The Src Homologous and Collagen-like (SHC) protein plays an essential role in signal transduction pathways leading to the activation of the protein Ras. SHC contains a Src Homology 2 (SH2) domain, the function of which is to specifically recognize tyrosine phosphorylated peptide ligands. The structure of an SH2 domain can be described as a central [[beta]]-sheet flanked by two [[alpha]]-helices (G. Waksman et al., J. Kuriyan, 1992, Nature 358: 646-653). The peptide binding surface of SH2 domains in general consists of two binding pockets on either side of the central [[beta]]-sheet. While the binding pocket for the phosphotyrosine is conserved, its counterpart accommodating the third amino acid C-terminal to the phosphotyrosine varies in shape and depth between different SH2 domains, reflecting specificity for different peptide ligands.

This contribution presents the crystal structure of the SH2 domain of SHC determined by multiple isomorphous replacement at a resolution of 2.5 Å (S. Réty et al., G. Waksman, 1996, Protein Science, in press). The SH2 domain of SHC reveals a fold similar to other SH2 domains. The peptide binding surface of SHC-SH2 resembles that of the SH2 domain of Src (G. Waksman et al., J.Kuriyan, 1993, Cell 72: 779-790) in that it presents a clearly delineated pocket for the third residue C-terminal to the phosphotyrosine, but it is deeper and more distinct in SHC than in Src.

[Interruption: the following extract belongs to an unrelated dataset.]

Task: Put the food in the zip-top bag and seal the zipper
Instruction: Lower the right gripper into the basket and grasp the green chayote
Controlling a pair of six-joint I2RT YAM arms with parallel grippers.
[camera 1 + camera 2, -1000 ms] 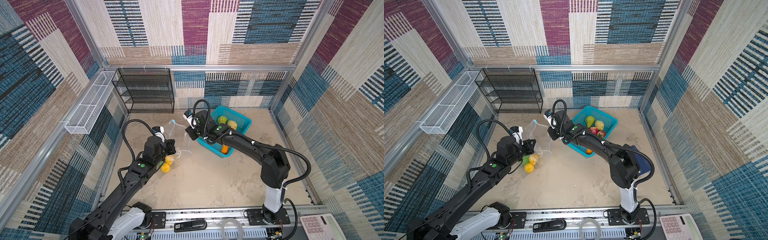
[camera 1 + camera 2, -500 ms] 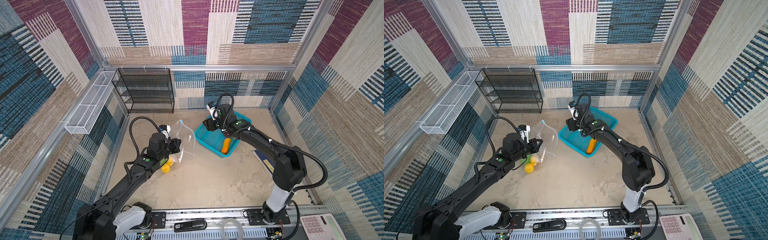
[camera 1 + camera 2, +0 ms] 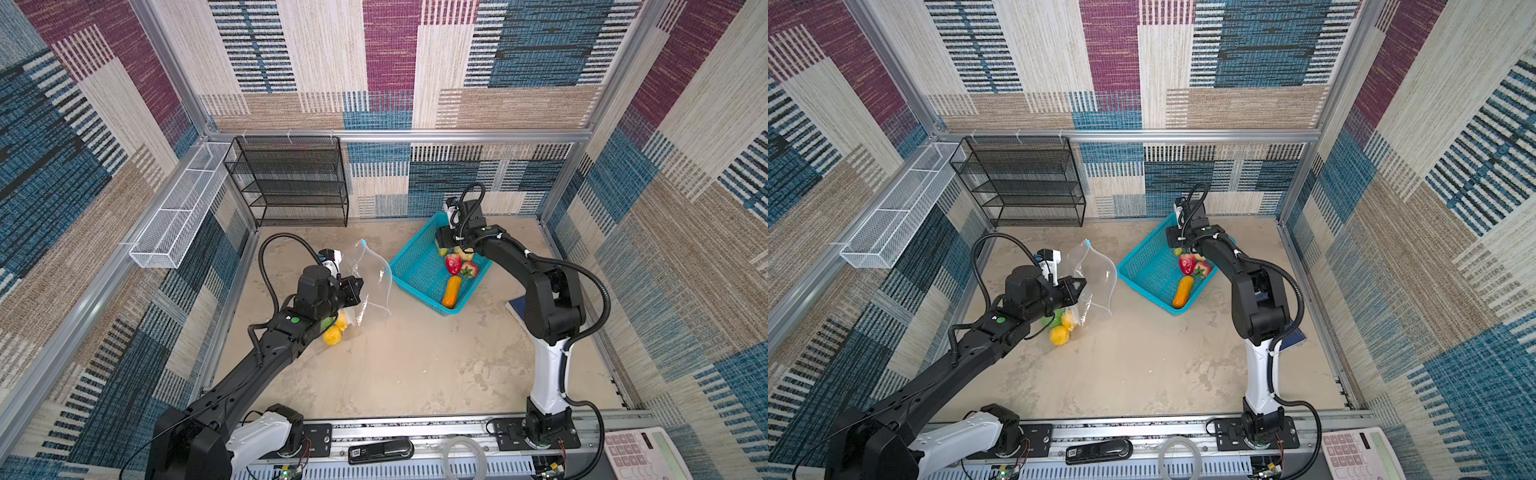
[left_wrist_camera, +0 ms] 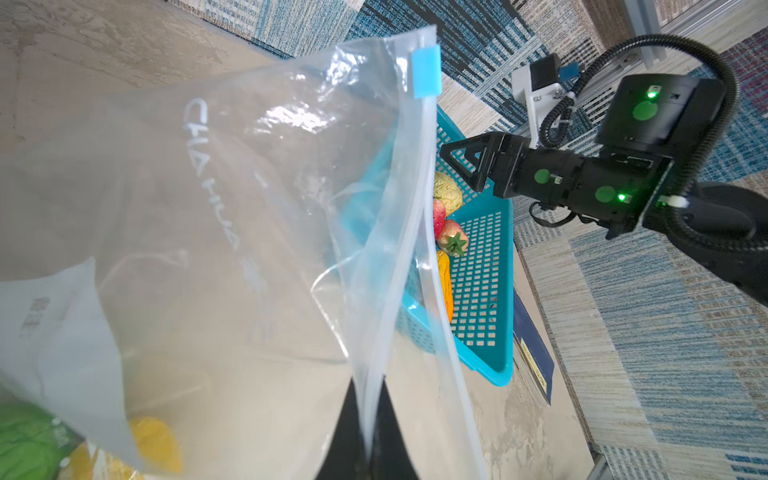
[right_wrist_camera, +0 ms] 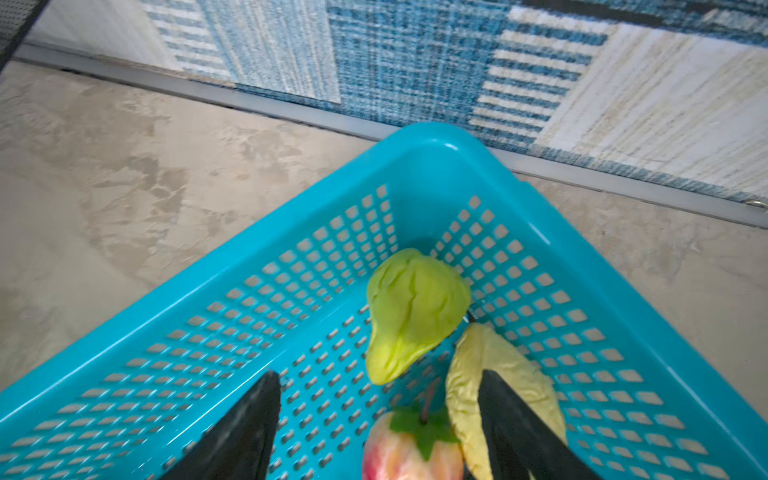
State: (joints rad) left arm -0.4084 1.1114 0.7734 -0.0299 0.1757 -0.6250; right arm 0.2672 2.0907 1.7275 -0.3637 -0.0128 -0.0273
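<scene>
Left claw (image 4: pixel 368 390) clamped on the rim of the zip-top bag (image 3: pixel 371 272), right claw (image 5: pixel 379 376) spread wide over turquoise basket (image 3: pixel 417 272)
Bag held open above the surface (image 3: pixel 415 365), light-blue slider (image 4: pixel 426 70) at the upper end of the zipper (image 4: pixel 422 187), a lemon (image 3: pixel 331 336) and a green piece (image 4: pixel 25 440) showing through its plastic; in the basket lie a green chayote-like fruit (image 5: pixel 411 307), a pale yellow piece (image 5: pixel 494 353), a strawberry (image 3: pixel 453 263) and an orange vegetable (image 3: pixel 451 291)

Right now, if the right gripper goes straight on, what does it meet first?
Probably the green pear in the basket, just ahead of the open right gripper; depth is unclear.
</scene>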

A novel feature of the SH2 domain of SHC is the observation of an intermolecular disulfide bond accompanied by an extensive dimer interface between two symmetry-related molecules. The potential dimerization of SHC-SH2 in solution was studied under reducing conditions using analytical ultracentrifugation and polyacrylamide gel electrophoresis. The results suggest that the SH2 domain of SHC dimerizes in a pH-dependent manner, where low pH conditions (~pH 4.5) are conducive to dimer formation. Dimerization of SHC may have important biological implications, possibly promoting the assembly of large heteromultimeric signaling complexes.